Recorded data:
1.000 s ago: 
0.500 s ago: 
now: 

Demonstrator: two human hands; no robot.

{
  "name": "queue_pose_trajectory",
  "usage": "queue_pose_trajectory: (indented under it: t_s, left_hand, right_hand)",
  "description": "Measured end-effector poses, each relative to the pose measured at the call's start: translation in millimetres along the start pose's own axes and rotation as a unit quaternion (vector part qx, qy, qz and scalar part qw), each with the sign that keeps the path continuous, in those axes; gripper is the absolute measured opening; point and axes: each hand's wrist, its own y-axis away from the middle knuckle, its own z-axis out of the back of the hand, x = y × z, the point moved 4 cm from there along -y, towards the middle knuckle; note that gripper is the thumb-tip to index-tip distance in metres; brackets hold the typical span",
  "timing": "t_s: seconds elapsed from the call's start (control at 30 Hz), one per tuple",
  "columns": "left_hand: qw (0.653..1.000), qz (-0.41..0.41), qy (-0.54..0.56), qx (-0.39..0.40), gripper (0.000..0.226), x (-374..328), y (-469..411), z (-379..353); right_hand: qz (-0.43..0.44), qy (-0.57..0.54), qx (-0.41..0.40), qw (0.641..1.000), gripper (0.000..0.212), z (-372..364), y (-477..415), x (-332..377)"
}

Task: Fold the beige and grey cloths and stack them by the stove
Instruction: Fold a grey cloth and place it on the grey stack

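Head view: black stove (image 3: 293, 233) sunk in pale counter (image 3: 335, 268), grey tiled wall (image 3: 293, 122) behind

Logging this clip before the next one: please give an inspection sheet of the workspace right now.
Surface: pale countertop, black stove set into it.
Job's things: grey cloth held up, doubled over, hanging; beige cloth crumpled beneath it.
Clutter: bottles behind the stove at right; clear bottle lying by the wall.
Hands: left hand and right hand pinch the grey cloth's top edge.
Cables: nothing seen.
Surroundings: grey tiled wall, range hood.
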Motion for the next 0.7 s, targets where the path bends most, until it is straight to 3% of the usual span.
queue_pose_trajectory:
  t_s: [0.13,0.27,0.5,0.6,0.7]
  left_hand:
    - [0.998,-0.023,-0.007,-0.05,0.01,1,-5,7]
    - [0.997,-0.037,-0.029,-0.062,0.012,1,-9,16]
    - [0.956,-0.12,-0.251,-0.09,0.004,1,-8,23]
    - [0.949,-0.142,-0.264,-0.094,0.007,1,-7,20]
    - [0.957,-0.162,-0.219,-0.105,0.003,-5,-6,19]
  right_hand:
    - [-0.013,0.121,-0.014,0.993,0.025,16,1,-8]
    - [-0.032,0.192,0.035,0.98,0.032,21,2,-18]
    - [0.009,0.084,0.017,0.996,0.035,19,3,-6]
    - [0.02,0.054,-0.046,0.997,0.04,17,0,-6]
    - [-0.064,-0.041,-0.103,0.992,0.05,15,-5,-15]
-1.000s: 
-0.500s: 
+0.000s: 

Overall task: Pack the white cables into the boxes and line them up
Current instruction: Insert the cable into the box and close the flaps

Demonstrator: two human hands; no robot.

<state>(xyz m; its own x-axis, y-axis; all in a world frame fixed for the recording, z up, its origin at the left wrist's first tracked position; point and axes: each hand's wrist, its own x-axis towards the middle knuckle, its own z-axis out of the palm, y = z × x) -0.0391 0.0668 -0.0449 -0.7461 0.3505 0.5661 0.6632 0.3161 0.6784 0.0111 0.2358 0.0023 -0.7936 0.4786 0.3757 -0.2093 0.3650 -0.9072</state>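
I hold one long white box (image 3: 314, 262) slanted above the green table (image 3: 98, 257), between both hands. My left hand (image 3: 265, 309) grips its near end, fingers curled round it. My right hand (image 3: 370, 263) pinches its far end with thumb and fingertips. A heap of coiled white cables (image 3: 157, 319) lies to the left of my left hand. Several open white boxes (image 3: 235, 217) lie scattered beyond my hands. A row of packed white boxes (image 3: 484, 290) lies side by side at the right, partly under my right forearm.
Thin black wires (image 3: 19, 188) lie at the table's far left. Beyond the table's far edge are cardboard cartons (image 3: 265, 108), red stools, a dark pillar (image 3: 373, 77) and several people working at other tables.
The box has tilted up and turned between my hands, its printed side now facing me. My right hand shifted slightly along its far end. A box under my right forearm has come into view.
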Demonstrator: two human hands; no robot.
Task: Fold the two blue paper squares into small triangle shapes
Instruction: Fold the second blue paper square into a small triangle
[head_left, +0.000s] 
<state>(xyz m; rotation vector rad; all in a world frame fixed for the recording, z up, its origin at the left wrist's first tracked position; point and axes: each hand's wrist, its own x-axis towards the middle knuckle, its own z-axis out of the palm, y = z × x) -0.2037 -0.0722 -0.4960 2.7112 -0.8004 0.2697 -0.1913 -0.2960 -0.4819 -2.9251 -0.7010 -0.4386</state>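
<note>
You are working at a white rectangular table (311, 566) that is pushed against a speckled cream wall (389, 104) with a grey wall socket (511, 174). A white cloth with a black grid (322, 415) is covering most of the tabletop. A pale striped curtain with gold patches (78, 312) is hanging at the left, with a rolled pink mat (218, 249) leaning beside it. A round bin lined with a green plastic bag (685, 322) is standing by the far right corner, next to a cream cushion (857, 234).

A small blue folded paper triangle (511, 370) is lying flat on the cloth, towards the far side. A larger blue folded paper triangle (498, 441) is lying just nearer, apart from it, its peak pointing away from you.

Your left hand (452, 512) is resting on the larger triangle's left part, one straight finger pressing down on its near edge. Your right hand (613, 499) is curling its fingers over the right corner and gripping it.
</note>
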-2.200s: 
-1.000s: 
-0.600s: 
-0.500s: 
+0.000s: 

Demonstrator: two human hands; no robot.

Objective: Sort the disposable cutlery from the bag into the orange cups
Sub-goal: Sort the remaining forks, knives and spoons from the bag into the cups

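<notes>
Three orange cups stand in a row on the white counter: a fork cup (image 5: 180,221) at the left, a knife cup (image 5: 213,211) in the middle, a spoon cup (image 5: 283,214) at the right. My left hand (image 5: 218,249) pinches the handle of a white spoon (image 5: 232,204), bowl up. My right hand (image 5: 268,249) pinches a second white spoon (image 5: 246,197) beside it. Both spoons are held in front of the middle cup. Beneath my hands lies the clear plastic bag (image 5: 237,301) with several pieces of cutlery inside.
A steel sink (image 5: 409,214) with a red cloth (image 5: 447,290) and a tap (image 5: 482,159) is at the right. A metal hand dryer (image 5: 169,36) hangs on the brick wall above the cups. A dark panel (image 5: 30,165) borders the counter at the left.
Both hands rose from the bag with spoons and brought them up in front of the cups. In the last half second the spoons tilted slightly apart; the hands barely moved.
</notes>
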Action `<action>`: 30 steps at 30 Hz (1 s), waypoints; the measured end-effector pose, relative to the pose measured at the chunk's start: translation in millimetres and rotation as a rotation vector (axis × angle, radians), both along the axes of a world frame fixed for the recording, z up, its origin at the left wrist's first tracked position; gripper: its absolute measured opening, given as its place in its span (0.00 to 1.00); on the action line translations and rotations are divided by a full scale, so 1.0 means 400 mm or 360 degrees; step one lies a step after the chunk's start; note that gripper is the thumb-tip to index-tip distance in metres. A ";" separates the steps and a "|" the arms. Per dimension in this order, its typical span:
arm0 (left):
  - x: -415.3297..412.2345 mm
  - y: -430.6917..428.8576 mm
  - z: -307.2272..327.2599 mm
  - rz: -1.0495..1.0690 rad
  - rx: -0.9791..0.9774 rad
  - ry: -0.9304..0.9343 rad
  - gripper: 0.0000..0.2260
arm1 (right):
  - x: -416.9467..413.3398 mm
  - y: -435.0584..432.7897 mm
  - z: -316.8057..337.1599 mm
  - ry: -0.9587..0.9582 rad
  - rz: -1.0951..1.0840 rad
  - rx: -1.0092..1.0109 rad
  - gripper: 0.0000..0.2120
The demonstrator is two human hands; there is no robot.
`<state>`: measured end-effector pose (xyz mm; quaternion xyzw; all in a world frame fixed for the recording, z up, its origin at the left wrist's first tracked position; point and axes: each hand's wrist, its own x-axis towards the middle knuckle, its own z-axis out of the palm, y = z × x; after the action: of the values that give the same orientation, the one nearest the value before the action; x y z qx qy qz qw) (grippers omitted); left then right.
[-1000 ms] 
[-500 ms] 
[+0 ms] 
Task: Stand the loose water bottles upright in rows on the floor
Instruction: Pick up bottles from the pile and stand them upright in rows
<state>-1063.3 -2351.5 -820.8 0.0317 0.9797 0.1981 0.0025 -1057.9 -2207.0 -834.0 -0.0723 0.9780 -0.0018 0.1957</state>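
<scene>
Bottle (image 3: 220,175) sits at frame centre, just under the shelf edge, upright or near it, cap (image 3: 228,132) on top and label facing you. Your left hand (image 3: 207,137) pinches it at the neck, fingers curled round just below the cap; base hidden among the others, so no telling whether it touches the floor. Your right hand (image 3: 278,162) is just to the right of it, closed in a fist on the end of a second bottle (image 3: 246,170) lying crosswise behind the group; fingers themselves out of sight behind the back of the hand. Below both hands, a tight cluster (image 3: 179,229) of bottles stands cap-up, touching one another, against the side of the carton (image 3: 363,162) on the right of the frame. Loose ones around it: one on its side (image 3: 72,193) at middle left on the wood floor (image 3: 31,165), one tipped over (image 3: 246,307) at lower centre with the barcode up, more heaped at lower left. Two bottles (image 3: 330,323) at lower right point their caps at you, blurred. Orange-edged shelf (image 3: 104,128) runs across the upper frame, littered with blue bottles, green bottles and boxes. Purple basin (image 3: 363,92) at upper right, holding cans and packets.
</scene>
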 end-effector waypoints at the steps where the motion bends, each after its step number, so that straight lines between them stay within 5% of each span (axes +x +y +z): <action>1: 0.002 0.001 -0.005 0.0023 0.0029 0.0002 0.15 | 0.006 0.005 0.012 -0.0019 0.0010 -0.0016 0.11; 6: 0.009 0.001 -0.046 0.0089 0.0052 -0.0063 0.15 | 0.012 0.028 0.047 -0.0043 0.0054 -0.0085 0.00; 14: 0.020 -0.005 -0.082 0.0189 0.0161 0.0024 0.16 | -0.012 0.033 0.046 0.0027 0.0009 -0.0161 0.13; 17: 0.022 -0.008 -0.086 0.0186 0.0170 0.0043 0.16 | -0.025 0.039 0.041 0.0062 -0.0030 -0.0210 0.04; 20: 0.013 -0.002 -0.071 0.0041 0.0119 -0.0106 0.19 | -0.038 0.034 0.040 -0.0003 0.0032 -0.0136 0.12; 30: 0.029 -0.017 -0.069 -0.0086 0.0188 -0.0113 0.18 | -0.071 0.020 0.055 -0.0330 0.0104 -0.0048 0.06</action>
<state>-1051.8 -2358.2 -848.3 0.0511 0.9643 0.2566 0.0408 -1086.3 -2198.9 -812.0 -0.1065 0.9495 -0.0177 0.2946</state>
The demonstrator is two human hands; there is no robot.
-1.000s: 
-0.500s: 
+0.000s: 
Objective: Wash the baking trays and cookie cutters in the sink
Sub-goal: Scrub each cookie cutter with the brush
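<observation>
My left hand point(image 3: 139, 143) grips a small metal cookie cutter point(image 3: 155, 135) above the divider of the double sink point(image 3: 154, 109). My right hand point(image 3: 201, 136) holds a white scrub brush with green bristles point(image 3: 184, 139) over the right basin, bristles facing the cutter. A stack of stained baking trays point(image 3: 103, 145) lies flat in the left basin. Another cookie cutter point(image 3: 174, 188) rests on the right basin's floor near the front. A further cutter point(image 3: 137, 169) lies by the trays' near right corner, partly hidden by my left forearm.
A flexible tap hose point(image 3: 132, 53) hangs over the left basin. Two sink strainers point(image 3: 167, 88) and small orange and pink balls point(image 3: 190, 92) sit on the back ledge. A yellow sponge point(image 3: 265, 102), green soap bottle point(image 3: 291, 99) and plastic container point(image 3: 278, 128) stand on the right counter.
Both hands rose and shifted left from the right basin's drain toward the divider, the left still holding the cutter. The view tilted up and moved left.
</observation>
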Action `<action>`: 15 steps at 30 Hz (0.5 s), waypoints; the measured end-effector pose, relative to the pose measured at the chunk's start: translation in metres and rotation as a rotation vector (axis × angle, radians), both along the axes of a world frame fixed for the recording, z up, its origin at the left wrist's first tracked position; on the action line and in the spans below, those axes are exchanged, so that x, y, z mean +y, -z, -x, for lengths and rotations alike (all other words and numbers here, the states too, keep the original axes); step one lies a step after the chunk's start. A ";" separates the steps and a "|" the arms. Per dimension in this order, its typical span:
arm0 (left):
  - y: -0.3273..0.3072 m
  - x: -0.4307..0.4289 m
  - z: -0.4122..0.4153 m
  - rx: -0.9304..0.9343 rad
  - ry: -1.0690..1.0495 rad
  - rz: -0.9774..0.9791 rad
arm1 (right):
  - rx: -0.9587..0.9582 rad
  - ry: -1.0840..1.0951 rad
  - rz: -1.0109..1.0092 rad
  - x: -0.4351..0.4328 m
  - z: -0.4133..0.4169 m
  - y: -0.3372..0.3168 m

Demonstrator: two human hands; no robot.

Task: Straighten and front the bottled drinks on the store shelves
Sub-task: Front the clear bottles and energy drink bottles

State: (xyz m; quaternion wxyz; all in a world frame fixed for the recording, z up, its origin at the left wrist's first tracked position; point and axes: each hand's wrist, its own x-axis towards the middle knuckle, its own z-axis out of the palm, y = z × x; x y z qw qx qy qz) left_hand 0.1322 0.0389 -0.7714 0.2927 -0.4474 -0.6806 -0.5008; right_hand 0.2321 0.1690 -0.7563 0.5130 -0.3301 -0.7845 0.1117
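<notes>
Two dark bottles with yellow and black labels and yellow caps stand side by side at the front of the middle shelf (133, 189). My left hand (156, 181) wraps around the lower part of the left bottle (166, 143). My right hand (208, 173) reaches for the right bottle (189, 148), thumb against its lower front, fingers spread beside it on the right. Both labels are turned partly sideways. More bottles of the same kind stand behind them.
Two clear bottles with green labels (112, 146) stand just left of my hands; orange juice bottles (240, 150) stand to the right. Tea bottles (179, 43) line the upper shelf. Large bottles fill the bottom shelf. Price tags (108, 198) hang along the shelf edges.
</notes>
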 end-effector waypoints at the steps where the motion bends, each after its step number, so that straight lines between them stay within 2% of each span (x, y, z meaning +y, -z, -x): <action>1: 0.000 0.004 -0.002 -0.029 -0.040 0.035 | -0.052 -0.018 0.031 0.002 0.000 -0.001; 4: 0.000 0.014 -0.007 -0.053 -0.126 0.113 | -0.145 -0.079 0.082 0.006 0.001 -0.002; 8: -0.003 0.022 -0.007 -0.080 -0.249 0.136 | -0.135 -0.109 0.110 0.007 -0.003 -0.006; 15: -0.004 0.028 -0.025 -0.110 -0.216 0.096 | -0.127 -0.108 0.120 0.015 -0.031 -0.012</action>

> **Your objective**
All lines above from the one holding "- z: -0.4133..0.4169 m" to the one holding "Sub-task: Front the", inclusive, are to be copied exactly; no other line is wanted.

> **Written answer**
  - z: -0.4133..0.4169 m
  - y: -0.3372..0.3168 m

Demonstrator: two human hands; no robot.

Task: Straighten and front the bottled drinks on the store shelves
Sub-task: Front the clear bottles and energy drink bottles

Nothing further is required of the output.